Onstage, a backlit woman in black leotard had improbably assumed a fetal position on a battered stool, head bowed slightly, as if entranced by the mike stand before her.

“You sure about this? These things creep me out,” whispered Jason across the table, a little too loud.

“Sshh,” urged Amanda. “You want another drink?” She raised an index finger, turned a little circle in the air that brought a waitress over.

“It takes a tough man to make a tender chicken,” the poet began without warning, her voice clear and sonorous, stabbing like a searchlight into the darkened room. “Ram tough…like a rock. I feel like chicken tonight.”

Jason tried to examine the slick program in the dim light—“Elissa Waterston Presents: An Evening of Found Poetry.”

Christ,
he thought, looking to Amanda for support, but her eyes were turned toward the performer.

“Can you keep a secret?” Waterston wanted to know. “I like the sprite in you. The eye-opener, the original party animal. Made from the best stuff on earth.”

He sipped his Rolling Rock and wondered if Amanda had chosen this particular show specifically to mock his so-called career. She was shaping up in some ways to be a pretty cool chick, pain in the ass though she was.
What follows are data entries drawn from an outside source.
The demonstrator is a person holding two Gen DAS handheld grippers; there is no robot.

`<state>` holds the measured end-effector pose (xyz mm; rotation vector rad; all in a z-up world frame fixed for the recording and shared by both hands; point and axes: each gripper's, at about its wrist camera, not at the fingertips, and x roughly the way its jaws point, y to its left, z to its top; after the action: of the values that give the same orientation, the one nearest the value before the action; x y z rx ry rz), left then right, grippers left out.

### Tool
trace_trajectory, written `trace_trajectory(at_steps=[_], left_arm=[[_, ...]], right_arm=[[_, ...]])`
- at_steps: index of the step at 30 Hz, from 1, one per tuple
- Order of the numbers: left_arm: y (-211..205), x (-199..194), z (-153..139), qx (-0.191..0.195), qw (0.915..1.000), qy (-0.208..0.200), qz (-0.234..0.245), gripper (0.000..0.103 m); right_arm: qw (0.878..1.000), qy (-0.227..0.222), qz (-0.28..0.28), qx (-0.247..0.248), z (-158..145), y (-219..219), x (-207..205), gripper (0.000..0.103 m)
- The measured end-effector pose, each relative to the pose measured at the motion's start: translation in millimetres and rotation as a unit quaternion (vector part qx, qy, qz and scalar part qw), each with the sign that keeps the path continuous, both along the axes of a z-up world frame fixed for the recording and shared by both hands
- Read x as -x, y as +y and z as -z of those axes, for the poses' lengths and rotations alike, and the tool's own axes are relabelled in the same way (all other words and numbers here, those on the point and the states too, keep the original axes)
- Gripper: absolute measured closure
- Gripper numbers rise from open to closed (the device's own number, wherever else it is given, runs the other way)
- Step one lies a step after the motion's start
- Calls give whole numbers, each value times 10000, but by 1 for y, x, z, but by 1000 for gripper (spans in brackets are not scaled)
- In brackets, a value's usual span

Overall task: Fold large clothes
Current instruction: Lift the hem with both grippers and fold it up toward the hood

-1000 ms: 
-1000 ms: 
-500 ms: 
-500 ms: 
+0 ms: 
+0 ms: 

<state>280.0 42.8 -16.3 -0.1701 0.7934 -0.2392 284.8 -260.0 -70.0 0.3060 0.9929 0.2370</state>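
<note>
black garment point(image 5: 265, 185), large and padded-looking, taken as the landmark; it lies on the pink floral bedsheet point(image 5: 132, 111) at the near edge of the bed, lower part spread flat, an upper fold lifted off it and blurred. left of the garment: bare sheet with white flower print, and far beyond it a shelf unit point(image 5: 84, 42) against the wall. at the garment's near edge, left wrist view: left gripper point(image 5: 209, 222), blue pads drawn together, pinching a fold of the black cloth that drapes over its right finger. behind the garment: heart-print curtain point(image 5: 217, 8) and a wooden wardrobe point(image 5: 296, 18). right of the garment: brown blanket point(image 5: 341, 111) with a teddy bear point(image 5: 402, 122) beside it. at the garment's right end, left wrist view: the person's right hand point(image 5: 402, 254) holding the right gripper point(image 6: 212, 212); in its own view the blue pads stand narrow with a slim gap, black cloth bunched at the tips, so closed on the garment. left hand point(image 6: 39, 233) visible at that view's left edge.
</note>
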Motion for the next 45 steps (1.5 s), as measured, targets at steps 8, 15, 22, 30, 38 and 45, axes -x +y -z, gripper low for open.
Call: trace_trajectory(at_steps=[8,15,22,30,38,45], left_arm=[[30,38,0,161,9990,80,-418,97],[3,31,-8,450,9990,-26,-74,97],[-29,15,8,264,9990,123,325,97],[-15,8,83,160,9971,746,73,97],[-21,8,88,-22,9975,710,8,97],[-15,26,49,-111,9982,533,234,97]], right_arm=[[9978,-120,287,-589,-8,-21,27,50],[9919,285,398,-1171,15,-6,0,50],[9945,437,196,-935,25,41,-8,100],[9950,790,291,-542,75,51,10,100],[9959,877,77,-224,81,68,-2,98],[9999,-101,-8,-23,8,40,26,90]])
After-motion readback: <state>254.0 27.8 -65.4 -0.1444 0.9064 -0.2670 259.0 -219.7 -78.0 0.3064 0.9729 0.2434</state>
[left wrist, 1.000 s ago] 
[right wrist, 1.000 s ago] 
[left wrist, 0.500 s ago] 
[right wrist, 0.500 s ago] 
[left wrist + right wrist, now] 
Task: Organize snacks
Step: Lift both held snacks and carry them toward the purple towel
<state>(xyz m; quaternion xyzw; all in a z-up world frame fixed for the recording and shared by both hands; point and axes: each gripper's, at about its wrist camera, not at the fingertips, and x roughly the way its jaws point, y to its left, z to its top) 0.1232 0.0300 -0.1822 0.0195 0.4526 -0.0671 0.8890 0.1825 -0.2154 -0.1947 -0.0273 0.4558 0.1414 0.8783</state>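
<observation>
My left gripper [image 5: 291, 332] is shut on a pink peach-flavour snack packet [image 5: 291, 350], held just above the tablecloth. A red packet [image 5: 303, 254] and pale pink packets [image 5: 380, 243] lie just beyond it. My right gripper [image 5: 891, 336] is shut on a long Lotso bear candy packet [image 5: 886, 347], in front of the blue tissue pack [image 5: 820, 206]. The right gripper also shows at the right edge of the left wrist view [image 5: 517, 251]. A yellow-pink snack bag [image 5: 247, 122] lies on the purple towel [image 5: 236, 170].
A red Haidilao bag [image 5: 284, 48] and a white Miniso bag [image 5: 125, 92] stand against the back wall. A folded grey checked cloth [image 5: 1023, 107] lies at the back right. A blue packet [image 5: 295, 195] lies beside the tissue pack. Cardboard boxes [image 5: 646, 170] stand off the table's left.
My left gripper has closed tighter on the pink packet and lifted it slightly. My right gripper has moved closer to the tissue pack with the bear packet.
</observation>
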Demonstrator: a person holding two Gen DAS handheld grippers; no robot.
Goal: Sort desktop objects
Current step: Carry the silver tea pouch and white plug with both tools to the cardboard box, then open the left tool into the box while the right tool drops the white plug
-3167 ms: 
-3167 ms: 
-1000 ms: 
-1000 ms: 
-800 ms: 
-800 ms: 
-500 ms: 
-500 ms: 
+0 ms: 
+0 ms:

As if sensing the attention, Amanda turned. “You surviving okay?” she whispered huskily.

Jason cupped his mouth and enunciated carefully. “I’m still smarting from the ass-kicking your mother gave me.”

Amanda grinned at this. “Sorry about that,” she replied, wincing sympathetically.

Jason shook his head. “Did you hear her, at the end? ‘Who are you? You’re nobody.’ I mean, no offense, but what the hell’s
that
supposed to mean?”

“I know,” whispered Amanda, nodding.

“Jesus Christ,” hissed Jason with a snort. “That shit hurts.”

“If it helps,” offered Amanda quietly, “I don’t think she meant it in any profound way. I think she was just saying she formally doesn’t recognize you as the owner of the deed, as the Haansvoort heir. But you never know; she’s forever trying to shape people, and she usually finds the sharpest tool for the job.”

“Well, please ask her to restrict herself to a light buffing and sanding,” whispered Jason.

She grinned. “Let me work on her.”

Beyond them, the poet’s opus was reaching fever pitch, and succeeded in recapturing their attention. “I love what you do for me,” the poet promised. “It’s a honey of an
O.
It’s not small…no, no, no. It keeps going and going and going…”

“I’ve got an idea,” said Jason drunkenly, too loud.

“Sssh!” said Amanda, still looking onstage. Then she turned. “What?” she wondered, warily.

“Let’s go find my family graveyard. I know right where it is…where it’s supposed to be, anyway.”

“Really?” she said, eyes bright.

He beamed boyishly. “Jesus, you’re like a ten-year-old. Yes, of course really. I’m hooked. Let’s take this thing as far as we can.”

“Why ask why?” said Elissa, with heart-wrenching sincerity. “Don’t be a paleface, the capitalist tool, totally nuts about payday. It just doesn’t ring true. Silly rabbit!”